Le journal Miami Herald a relancé l'enquête sur le millionnaire fin 2018: il a révélé qu'en 2008 Alexander Acosta, alors procureur général du District sud de la Floride, avait négocié un "sweetheart plea deal" (en français, un accord judiciaire très favorable) avec Jeffrey Epstein: ce dernier s'était vu infliger une peine minime de seulement 13 mois pour avoir conduit des jeunes filles à se prostituer dans cet Etat américain du sud-est. Le nom du milliardaire avait aussi été inscrit au fichier des délinquants sexuels.

>> Lire : Dans la tourmente, le ministre américain du Travail démissionne

En juillet, une perquisition dans la maison de Jeffrey Epstein dans le quartier huppé de l'Upper East Side à Manhattan avait permis de mettre au jour une salle de massage où il aurait entraîné ses victimes présumées. Après son inculpation à New York, Alexander Acosta, devenu ministre du Travail de l'administration Trump, avait dû démissionner. Donald Trump veut nommer à sa place Eugene Scalia, fils d'un juge de la Cour Suprême, décédé en 2016.

L'ami de nombreuses personnalités

Des centaines de pages de documents judiciaires rendus publics vendredi avaient permis de confirmer que Jeffrey Epstein avait longtemps été une figure incontournable des soirées mondaines new-yorkaises, proche de nombreuses personnalités, considérées comme l'élite, comme l'a expliqué en détail le New York Magazine en juillet.

"Je connais Jeff depuis 15 ans. Un type génial", disait ainsi Donald Trump, alors lui-même membre éminent de la jet set, dans un entretien en 2002. "On dit même qu'il aime les jolies femmes autant que moi, et beaucoup sont plutôt jeunes". Des images ont refait surface où l'on voit les deux hommes d'affaires à une soirée en 1992 à Palm Beach.

Le prince Andrew, fils de la reine Elisabeth, faisait partie des amis de Jeffrey Epstein: ses coordonnées ont été retrouvées dans le "Little Black Book" (en français, le "petit livre noir") du financier, publié en 2015 déjà par le site Gawker. Il aurait aussi eu des relations sexuelles avec la jeune Virginia Giuffre Roberts, celle qui se décrit comme l'une des "esclaves sexuelles" mineures de Jeffrey Epstein.

>> Lire : Une affaire d'esclavage sexuel embarrasse la famille royale britannique

Samedi, le président républicain a retweeté un message complotiste alléguant, sans preuve, que l'ex-président démocrate Bill Clinton, autre ami d'Epstein, pourrait être lié à sa mort:

L'ancien président a souvent volé avec le millionnaire dans son jet privé, surnommé le "Lolita Express" – avec lequel il se rendait en Floride ou sur son île privée dans les Iles Vierges.

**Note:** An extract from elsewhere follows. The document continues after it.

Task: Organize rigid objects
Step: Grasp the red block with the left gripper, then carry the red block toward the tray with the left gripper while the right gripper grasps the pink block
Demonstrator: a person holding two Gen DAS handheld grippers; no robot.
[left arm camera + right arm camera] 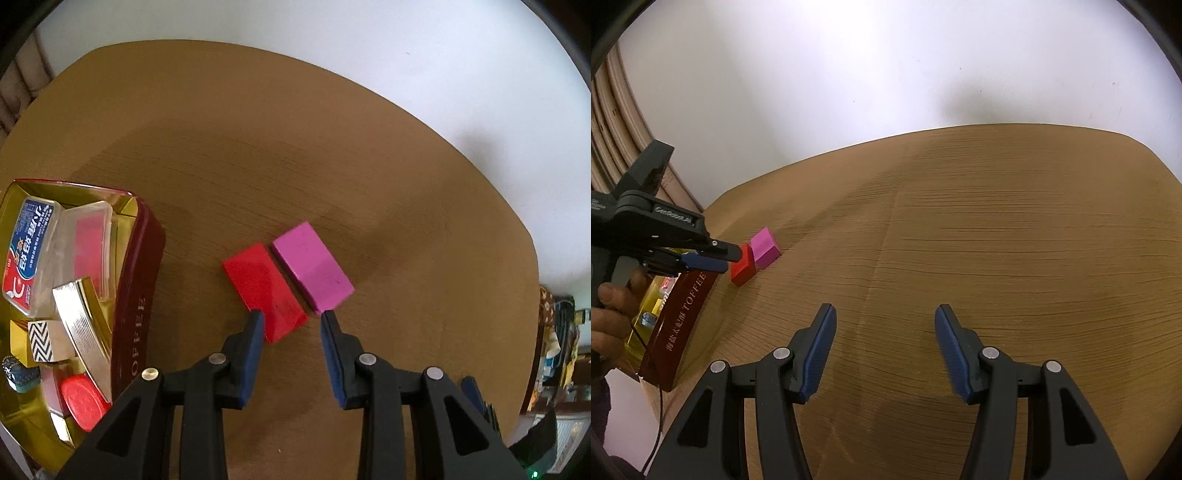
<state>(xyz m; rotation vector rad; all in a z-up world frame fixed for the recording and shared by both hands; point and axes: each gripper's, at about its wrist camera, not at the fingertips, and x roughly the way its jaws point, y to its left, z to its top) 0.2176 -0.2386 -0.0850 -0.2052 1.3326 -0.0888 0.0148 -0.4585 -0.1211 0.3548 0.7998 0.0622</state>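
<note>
A red block (264, 286) and a pink block (312, 267) lie side by side, touching, on the brown wooden table (258, 147). My left gripper (292, 314) points steeply down over their near ends, open. Its left fingertip overlaps the red block's near edge and its right fingertip sits at the pink block's near corner. The red block's near corner shows in the gap, and neither pad presses on it. In the right wrist view a hand holds the left gripper (733, 254) by the red block (742, 267) and pink block (766, 251). My right gripper (884, 314) stands open over bare table.
A dark red tin (135, 295) with a gold inside stands at the table's left edge, lettered TOFFEE (679, 314). It holds several small items: a clear case (33, 254), a red disc (81, 400), a zigzag block (40, 341). A white wall rises behind the table.
</note>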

Ses anciens amis influents avaient affirmé après son inculpation ne pas avoir été au courant de ses délits présumés et avoir coupé tout lien avec lui.

Passible de 45 ans d'emprisonnement

Inculpé le 8 juillet d'exploitation sexuelle de mineures et d'association de malfaiteurs en vue d'exploiter sexuellement des mineures, il était passible de 45 ans d'emprisonnement.

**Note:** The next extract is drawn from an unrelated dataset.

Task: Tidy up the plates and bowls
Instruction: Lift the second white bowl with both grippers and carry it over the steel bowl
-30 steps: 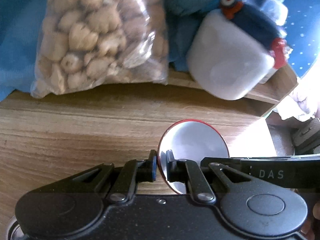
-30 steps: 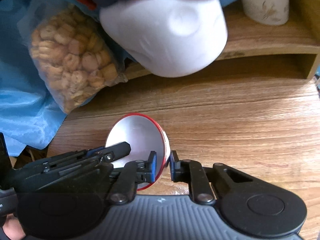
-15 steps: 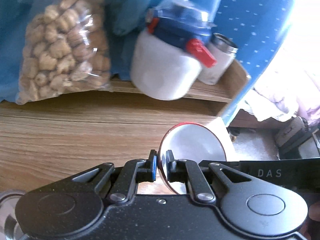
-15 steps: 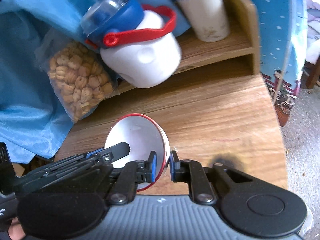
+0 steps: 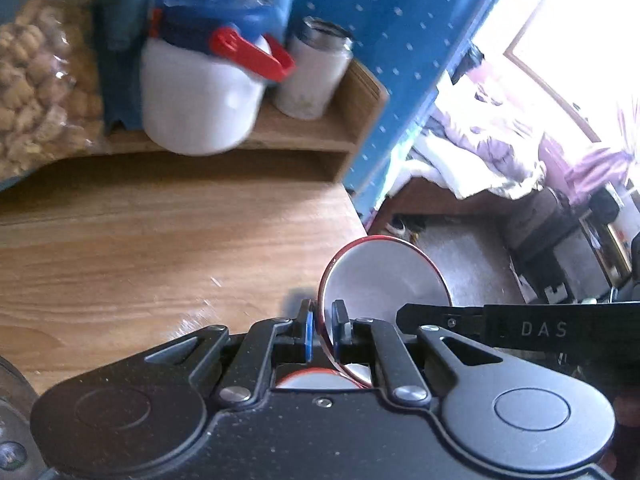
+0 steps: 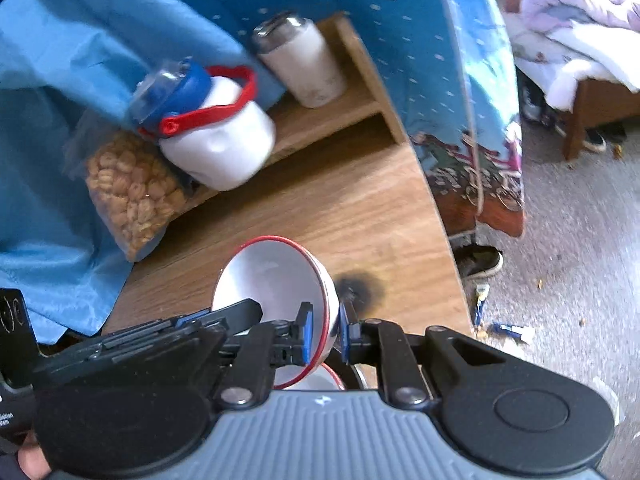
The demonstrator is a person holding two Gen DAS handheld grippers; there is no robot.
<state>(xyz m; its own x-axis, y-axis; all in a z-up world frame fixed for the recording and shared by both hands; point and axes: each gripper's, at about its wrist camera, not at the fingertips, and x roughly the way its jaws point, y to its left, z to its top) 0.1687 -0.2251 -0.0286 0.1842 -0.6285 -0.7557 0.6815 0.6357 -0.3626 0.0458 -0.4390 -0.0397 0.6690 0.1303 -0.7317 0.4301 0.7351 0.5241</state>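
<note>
A white bowl with a red rim point(image 5: 384, 280) is held between both grippers above the wooden table point(image 5: 140, 248). My left gripper point(image 5: 323, 330) is shut on its left rim. My right gripper point(image 6: 323, 334) is shut on its right rim, where the bowl point(image 6: 272, 280) tilts toward the camera. The right gripper's black finger shows in the left wrist view point(image 5: 520, 320), the left gripper's in the right wrist view point(image 6: 160, 332). A second red-rimmed bowl point(image 5: 318, 380) shows partly beneath the held one, also in the right wrist view point(image 6: 316, 380).
On a low wooden shelf point(image 6: 320, 120) at the back stand a white jug with blue lid and red handle point(image 6: 216, 136) and a white tumbler point(image 6: 304, 64). A bag of snacks point(image 6: 132, 192) leans beside it. A dark burn mark point(image 6: 360, 280) lies near the table's right edge.
Both grippers with the bowl have pulled back and up from the shelf; the jug and snack bag look smaller, and the table's right edge and floor have come into view.
</note>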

Son procès devait s'ouvrir au plus tôt en juin 2020. Il s'était vu refuser une remise en liberté sous caution, les procureurs estimant qu'il risquait fort de fuir à l'étranger, vu sa fortune – évaluée à plus de 500 millions de dollars – et ses connexions.

Pour les victimes présumées, sa mort les prive d'un procès qu'elles attendaient avec impatience, même si le procureur fédéral de Manhattan a promis de poursuivre l'enquête sur ses agissements et ses éventuels complices.

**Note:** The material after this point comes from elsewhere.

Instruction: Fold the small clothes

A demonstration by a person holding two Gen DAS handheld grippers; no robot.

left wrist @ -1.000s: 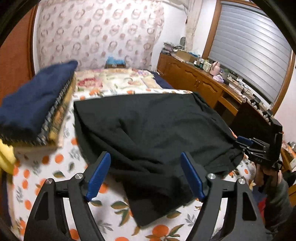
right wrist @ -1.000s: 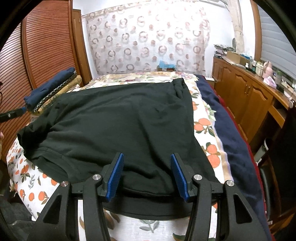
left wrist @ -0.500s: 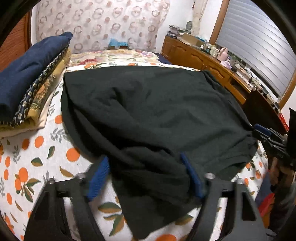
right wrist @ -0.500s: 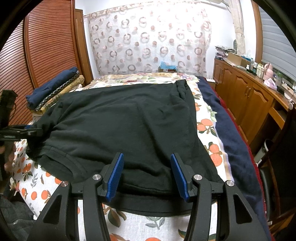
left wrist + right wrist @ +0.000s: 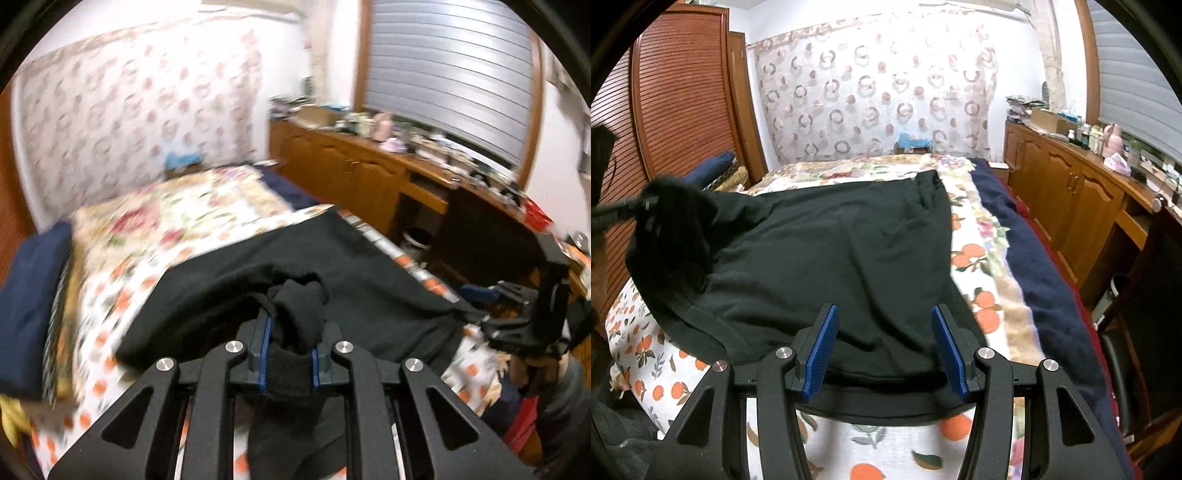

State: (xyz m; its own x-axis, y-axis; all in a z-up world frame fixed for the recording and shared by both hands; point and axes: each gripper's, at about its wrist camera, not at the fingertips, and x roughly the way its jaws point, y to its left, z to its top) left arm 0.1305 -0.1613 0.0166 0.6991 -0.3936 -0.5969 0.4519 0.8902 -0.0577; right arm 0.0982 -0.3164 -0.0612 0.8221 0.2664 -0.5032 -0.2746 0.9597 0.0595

"Nous ne pourrons jamais tourner la page", a lâché une des victimes, dans un message rediffusé par son avocate Lisa Bloom. "Vous nous avez volé ce grand morceau de guérison dont nous avions besoin pour passer à autre chose".

"Ce n'est pas la fin que quiconque attendait", a déclaré Brad Edwards, un avocat d'une autre victime présumée.